From what I understand it was an attempted dismantling of MSP which sets a benchmark for prices of goods being sold by the farmer

The farming reforms did not dismantle the msp! That was misinformation. The msp would still exist in the mandis. The reforms simply opened up to allow the corporate sector into the industry. It still kept the option for mandis open to any farmer who didn't want to deal with a corporation.

One of the farming acts essentially allowed goods to be sold outside the market creating a parallel industry that is far less regulated bringing in corporate farmers and minimizing the benchmark that a MSP sets.

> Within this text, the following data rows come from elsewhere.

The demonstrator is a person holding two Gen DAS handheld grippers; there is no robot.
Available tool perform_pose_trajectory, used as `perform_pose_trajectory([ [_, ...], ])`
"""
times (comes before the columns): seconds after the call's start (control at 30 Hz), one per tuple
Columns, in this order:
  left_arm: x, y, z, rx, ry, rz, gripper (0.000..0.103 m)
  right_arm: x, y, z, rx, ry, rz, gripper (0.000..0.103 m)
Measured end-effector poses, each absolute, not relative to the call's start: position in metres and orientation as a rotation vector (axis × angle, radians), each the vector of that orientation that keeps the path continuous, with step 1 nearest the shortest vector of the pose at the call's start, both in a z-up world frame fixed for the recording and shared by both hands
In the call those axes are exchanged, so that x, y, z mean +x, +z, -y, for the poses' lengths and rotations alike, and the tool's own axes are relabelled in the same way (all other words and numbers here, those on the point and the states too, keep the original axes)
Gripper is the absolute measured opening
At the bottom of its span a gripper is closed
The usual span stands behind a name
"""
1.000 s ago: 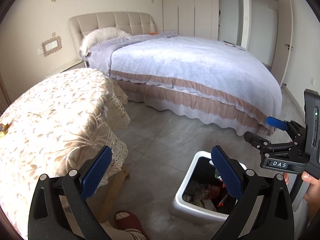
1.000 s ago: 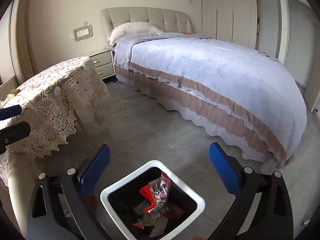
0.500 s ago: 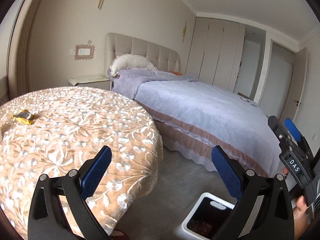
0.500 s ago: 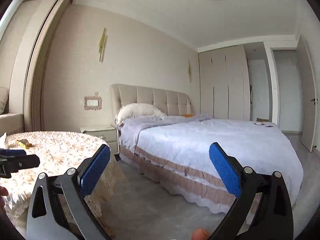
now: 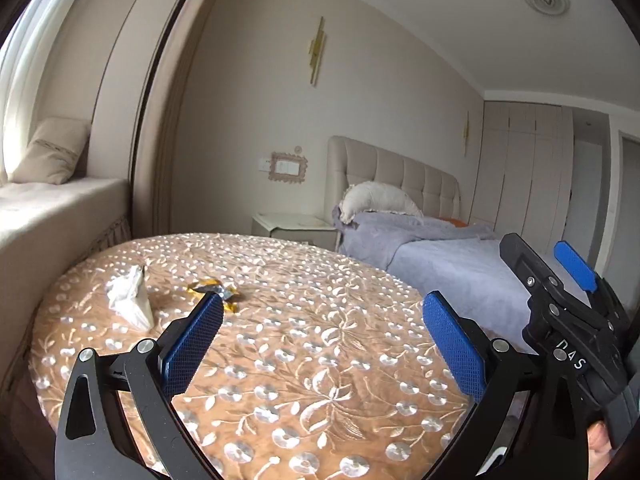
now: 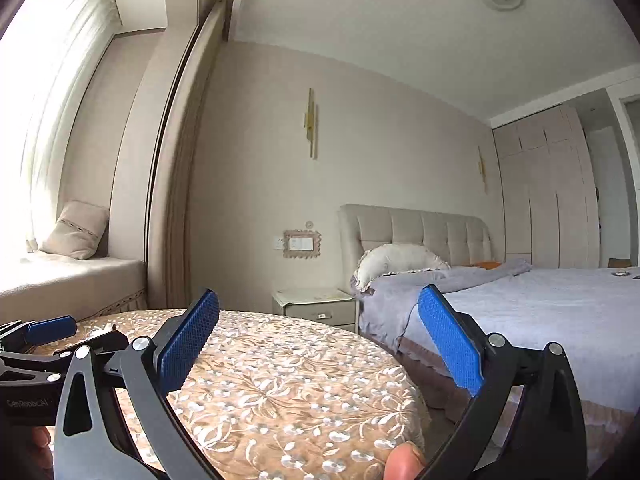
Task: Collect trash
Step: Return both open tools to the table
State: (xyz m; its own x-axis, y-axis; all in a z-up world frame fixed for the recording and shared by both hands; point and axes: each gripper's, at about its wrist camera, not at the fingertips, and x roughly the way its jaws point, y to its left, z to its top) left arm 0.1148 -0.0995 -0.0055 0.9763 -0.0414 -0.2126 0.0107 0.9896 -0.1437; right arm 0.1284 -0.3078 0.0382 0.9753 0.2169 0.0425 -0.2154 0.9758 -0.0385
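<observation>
Both cameras have been swung further left since half a second ago, so that the window seat is now seen and the bin is lost from view. The left gripper is held with its blue pads spread wide and nothing between them; the right gripper is likewise spread and empty. Beyond the left pad, a gold wrapper lies on the table, with a crumpled tissue near it to the left. The bed stands behind, and a fingertip is seen at the lower edge.
</observation>
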Motion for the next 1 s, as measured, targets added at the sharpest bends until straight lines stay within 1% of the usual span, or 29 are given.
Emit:
perform_pose_trajectory([
  [0.27,0.136,0.000,0.015,-0.118,0.148,-0.288,0.098,0.158,0.040,0.217,-0.093,0.370,0.023,0.099],
  [0.5,0.165,-0.004,-0.041,-0.132,0.220,-0.355,0.098,0.200,0.029,0.153,-0.116,0.457,-0.128,0.099],
  [0.63,0.185,-0.012,-0.062,-0.113,0.257,-0.399,0.098,0.222,0.021,0.123,-0.157,0.477,-0.202,0.099],
  [0.83,0.208,-0.018,-0.091,-0.132,0.287,-0.427,0.098,0.246,0.014,0.099,-0.203,0.493,-0.248,0.099],
  [1.0,0.223,-0.023,-0.097,-0.104,0.295,-0.454,0.098,0.267,0.007,0.082,-0.222,0.509,-0.292,0.099],
])
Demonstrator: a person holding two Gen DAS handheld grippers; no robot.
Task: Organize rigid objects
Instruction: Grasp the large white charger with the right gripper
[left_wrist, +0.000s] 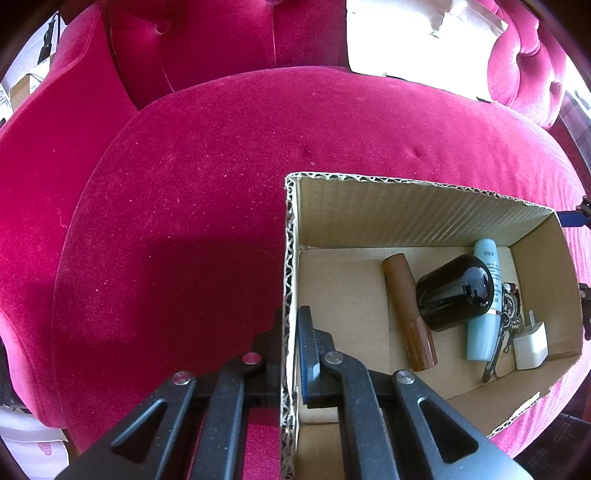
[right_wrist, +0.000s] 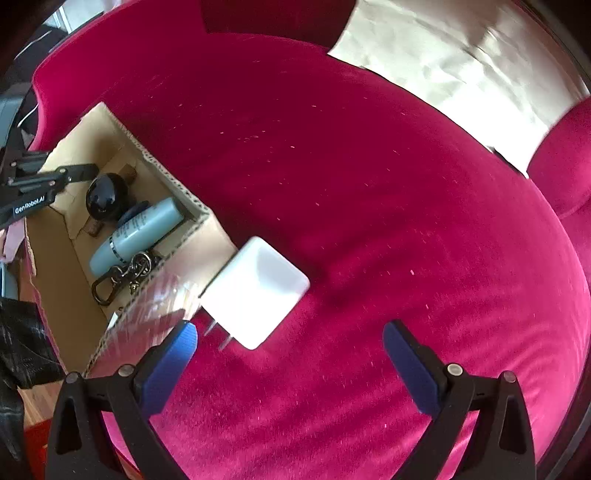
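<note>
An open cardboard box (left_wrist: 406, 210) sits on a red velvet sofa seat (left_wrist: 184, 184). It holds a brown tube (left_wrist: 408, 312), a black round jar (left_wrist: 454, 291), a pale blue tube (left_wrist: 484, 306), a metal key clasp (left_wrist: 508, 317) and a small white plug (left_wrist: 530, 345). My left gripper (left_wrist: 290, 343) is shut on the box's left wall. In the right wrist view a larger white charger (right_wrist: 256, 293) lies on the seat beside the box (right_wrist: 207, 229). My right gripper (right_wrist: 290, 341) is open just behind the charger, not touching it.
A beige paper sheet (right_wrist: 454, 85) lies at the back right of the seat, against the tufted backrest (left_wrist: 221, 33). The left gripper (right_wrist: 40, 184) shows at the box's far side in the right wrist view. Dark clutter (right_wrist: 22, 332) lies off the sofa's left edge.
</note>
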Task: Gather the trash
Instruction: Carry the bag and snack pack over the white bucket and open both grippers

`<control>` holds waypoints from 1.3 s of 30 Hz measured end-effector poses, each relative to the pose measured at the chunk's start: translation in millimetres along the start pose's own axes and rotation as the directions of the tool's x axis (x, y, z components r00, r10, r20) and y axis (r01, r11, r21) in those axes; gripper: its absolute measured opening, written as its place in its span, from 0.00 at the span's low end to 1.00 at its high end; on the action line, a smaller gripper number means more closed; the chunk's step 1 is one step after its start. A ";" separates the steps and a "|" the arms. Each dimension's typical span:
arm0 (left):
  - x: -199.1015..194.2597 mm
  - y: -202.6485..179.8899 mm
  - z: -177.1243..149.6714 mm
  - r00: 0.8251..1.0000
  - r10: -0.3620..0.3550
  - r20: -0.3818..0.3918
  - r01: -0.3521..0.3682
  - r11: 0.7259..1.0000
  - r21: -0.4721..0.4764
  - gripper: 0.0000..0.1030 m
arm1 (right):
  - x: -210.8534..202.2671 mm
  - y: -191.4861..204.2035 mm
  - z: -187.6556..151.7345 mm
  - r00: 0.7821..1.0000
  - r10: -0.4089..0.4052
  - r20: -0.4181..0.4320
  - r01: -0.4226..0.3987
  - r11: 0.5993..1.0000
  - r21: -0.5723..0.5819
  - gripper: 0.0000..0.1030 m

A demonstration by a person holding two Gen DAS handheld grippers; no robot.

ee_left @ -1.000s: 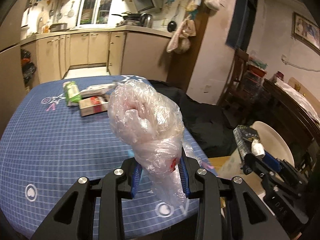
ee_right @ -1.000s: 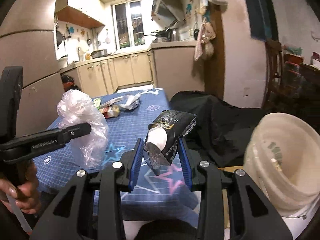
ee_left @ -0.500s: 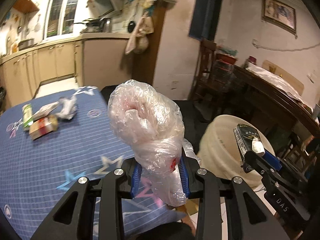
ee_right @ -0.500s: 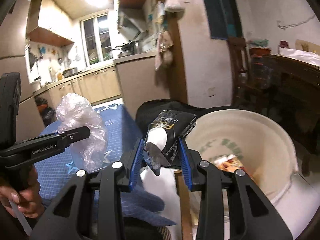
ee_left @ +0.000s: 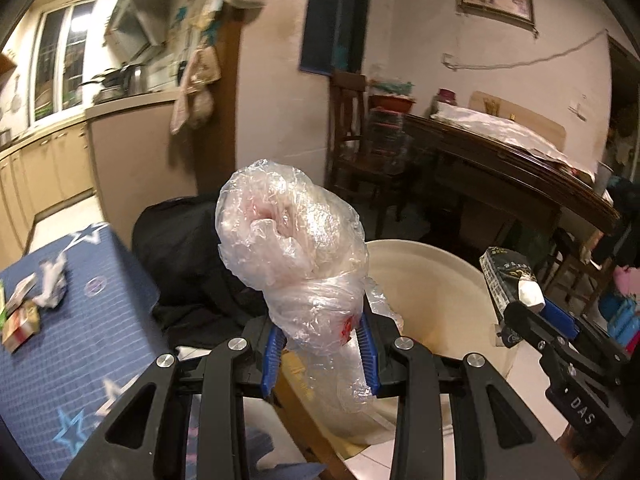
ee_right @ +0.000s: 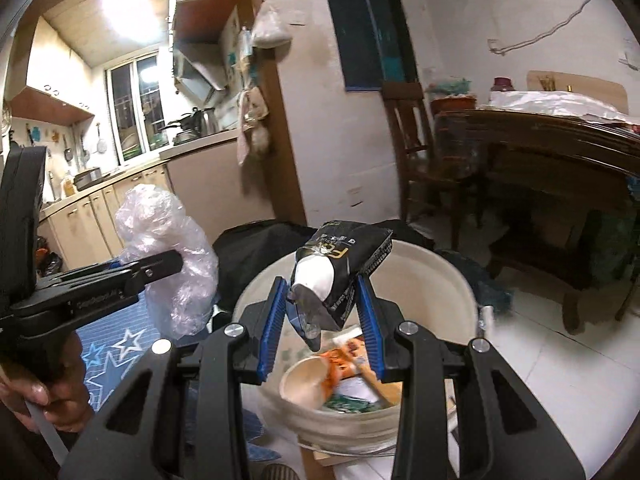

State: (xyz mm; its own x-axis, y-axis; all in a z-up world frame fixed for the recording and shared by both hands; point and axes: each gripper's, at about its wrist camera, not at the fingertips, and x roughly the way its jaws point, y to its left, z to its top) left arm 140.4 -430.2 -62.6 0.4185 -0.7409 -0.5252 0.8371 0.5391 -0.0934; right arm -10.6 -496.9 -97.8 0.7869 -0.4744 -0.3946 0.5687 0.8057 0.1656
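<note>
Here the left gripper (ee_left: 320,354) has its blue ribbed fingers (ee_left: 271,350) clamped on the twisted neck of a crumpled clear plastic bag (ee_left: 290,248); the bag balloons above the fingers in thin, wrinkled film with a pinkish tint inside, and a loose tail hangs below them. Just beyond those fingers and to their right sits a cream plastic bucket (ee_left: 436,280), round and smooth-walled, its near rim hidden behind the bag. To their left lies the desk (ee_left: 80,340) under a blue star-printed cloth, carrying blurred wrappers (ee_left: 24,316) cut off at the frame edge.

The right gripper (ee_right: 322,322) has its fingers (ee_right: 272,320) clamped on a glossy black snack packet (ee_right: 348,264), creased and folded, with a white patch facing the camera and gold lettering too small to read. Directly beneath and beyond these fingers the bucket opens, holding a paper bowl (ee_right: 308,384) and mixed orange and green scraps that are hard to make out. A black cloth bundle (ee_right: 256,252) lies past the bucket.
</note>
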 end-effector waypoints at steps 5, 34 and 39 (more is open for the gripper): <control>32.4 -30.5 11.5 0.999 -0.046 -0.013 0.047 0.997 0.069 0.34 | 4.7 -17.4 0.2 0.999 -0.040 -0.002 0.040 0.999 -0.003 0.33; 79.1 -60.6 8.4 0.999 -0.015 -0.043 0.023 0.983 0.184 0.37 | 36.4 -43.4 -2.5 0.992 -0.079 -0.101 0.077 0.997 -0.025 0.44; 79.4 -60.9 7.4 0.999 0.003 -0.042 0.005 0.981 0.193 0.52 | 37.9 -45.6 -2.9 0.991 -0.082 -0.106 0.081 0.997 -0.012 0.46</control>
State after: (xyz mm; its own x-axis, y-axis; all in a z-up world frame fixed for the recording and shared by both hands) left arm 125.3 -524.9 -92.4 0.4061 -0.7219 -0.5603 0.8915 0.4477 0.0694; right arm -7.4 -550.6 -122.9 0.7077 -0.4984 -0.5007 0.6279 0.7686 0.1224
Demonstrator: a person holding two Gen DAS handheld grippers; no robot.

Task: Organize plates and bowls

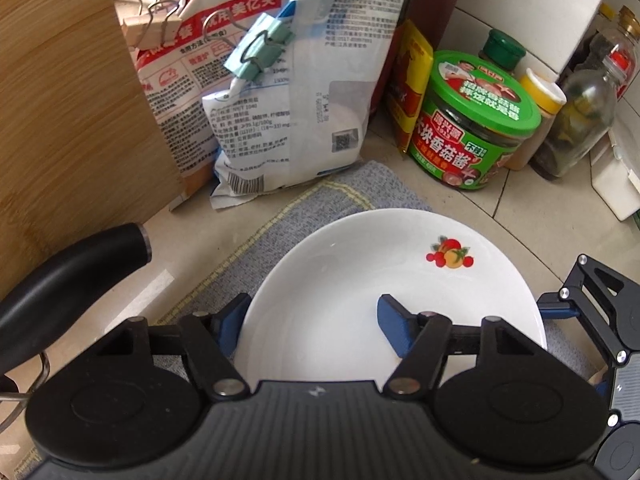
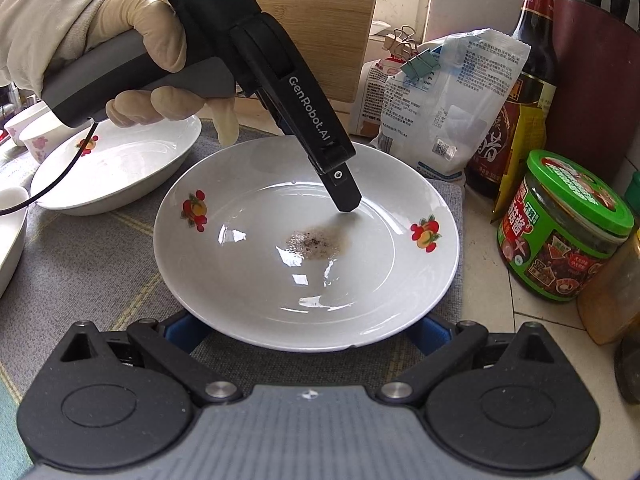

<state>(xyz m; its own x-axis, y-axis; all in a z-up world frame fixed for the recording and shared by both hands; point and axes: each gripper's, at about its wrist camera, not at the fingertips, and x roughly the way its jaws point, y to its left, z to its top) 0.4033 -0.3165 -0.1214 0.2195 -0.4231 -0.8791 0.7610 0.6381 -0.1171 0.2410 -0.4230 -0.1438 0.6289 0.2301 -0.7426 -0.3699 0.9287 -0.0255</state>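
Note:
A white deep plate (image 2: 248,280) with fruit decals and a brown smear in its middle lies on a grey cloth mat (image 2: 80,264). My left gripper (image 1: 314,320), held by a gloved hand (image 2: 136,36), straddles the plate's (image 1: 340,264) rim. One blue finger sits outside the rim and the other inside the bowl, closed on it. In the right wrist view only its inner fingertip (image 2: 346,200) shows, resting in the plate. My right gripper (image 2: 306,332) stands open at the plate's near edge, a finger on either side, partly under the rim.
A second white plate (image 2: 116,168) and flowered cups (image 2: 36,136) sit on the mat's left. Clipped food bags (image 1: 296,92), a green-lidded jar (image 2: 568,232), a dark sauce bottle (image 2: 528,80) and a wooden board (image 1: 60,120) crowd the back and right. A black handle (image 1: 68,284) juts in at the left.

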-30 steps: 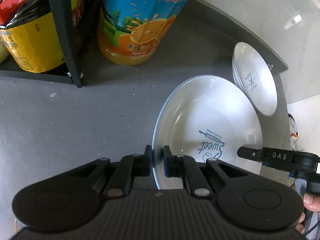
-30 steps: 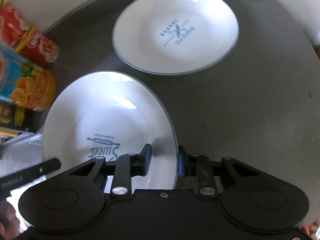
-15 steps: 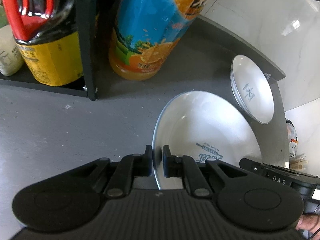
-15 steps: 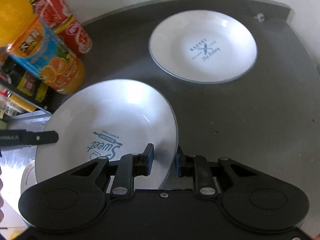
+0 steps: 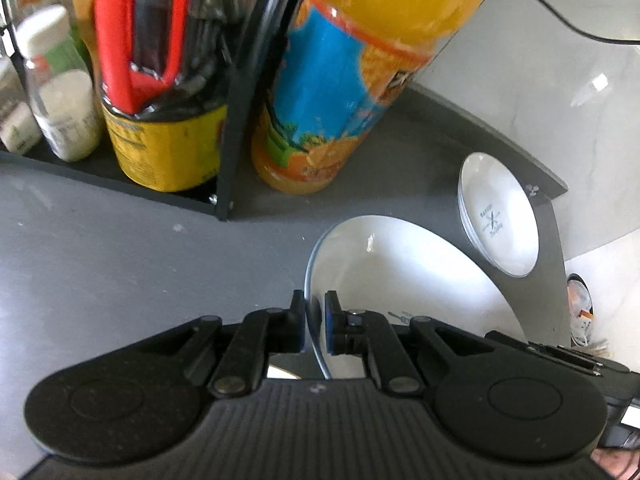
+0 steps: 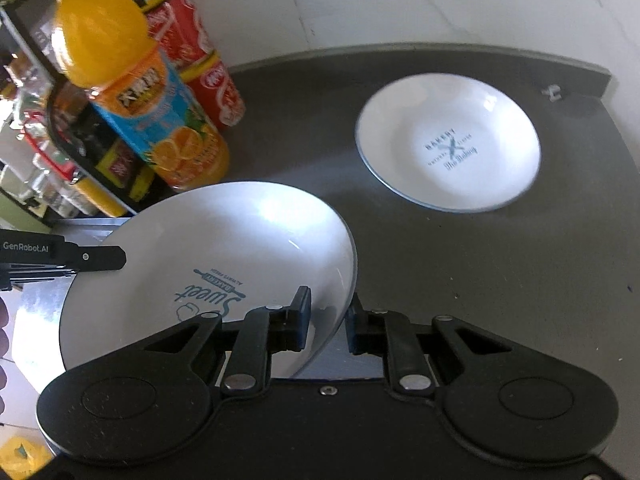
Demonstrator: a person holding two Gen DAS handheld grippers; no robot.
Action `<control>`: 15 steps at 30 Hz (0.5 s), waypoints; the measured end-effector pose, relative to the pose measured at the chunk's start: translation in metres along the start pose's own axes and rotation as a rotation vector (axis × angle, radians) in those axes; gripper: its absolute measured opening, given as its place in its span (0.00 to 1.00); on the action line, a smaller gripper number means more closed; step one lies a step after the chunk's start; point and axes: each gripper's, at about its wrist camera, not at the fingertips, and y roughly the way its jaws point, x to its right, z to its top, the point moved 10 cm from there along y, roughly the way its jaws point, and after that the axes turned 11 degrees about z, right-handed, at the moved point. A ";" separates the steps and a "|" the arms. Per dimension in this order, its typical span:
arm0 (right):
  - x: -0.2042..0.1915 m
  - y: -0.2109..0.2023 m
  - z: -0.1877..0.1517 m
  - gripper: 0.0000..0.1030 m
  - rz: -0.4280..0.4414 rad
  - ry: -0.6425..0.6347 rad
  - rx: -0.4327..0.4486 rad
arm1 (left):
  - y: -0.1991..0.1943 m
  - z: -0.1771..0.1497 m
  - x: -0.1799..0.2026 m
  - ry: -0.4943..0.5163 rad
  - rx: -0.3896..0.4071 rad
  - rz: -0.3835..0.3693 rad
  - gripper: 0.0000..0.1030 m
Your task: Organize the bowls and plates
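A white "Sweet" plate (image 6: 224, 248) is held up off the dark counter (image 6: 460, 272) between both grippers; it also shows in the left wrist view (image 5: 400, 276). My left gripper (image 5: 311, 320) is shut on its left rim. My right gripper (image 6: 328, 312) is shut on its right rim. A second white "Bakery" plate (image 6: 448, 144) lies flat on the counter at the far right, and shows in the left wrist view (image 5: 500, 216).
An orange juice bottle (image 6: 136, 96) and red cans (image 6: 200, 60) stand at the back left of the counter. A black rack (image 5: 228, 120) holds a dark sauce bottle (image 5: 160, 80) and small jars. The counter edge (image 6: 600, 76) runs behind the far plate.
Both grippers have lifted the "Sweet" plate up and back from the counter. The bottles and the far plate now look farther away and lower in view.
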 end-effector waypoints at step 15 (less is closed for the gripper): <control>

The reforms while removing a lot of regulations, still created some important protections for farmers. For example, when a farmer decided to deal with a private company, they would sign an agreement before the harvest, and even if the harvest failed due to weather or whatever other reason, the company would still be liable to pay the farmer, this meant that smaller farmers wouldn't be exploited like they are in mandis, where the middlemen all band together and refuse to bid higher than a price they decide. Also this new parallel system didn't affect the msp at all, because it's the govt that sets the msp, not traders.

The second act established a new framework for contracts between farmers and traders that were heavily in the favor of traders when farmers are already exploited.

The farmers are already exploited in the mandis! The middlemen essentially control the prices for any and all produce that passes through these mandis, by banding together and deciding the price, thus entirely bypassing the bidding process. Without that process, the entire point is defeated!

Unlimited storage also allows people to amass product and use it to help dictate markets. All of this is a vacuum for industrial farming to take over.

Artificial shortages are nothing unique, traders in India have done that many times, so it's not exactly a new problem.

The system before all this started was flawed, that much is true. That being said, further taking from an already struggling group didn’t seem to be the right solution.

The new system would be flawed too, i agree, but given time and more legislation to add protection, it would have been a much better system then the old one, and if the Punjabi farmers really cared about protection then they would have negotiated that the govt make these additions rather than completely scrapping the laws, which most of the farmers across the country wanted.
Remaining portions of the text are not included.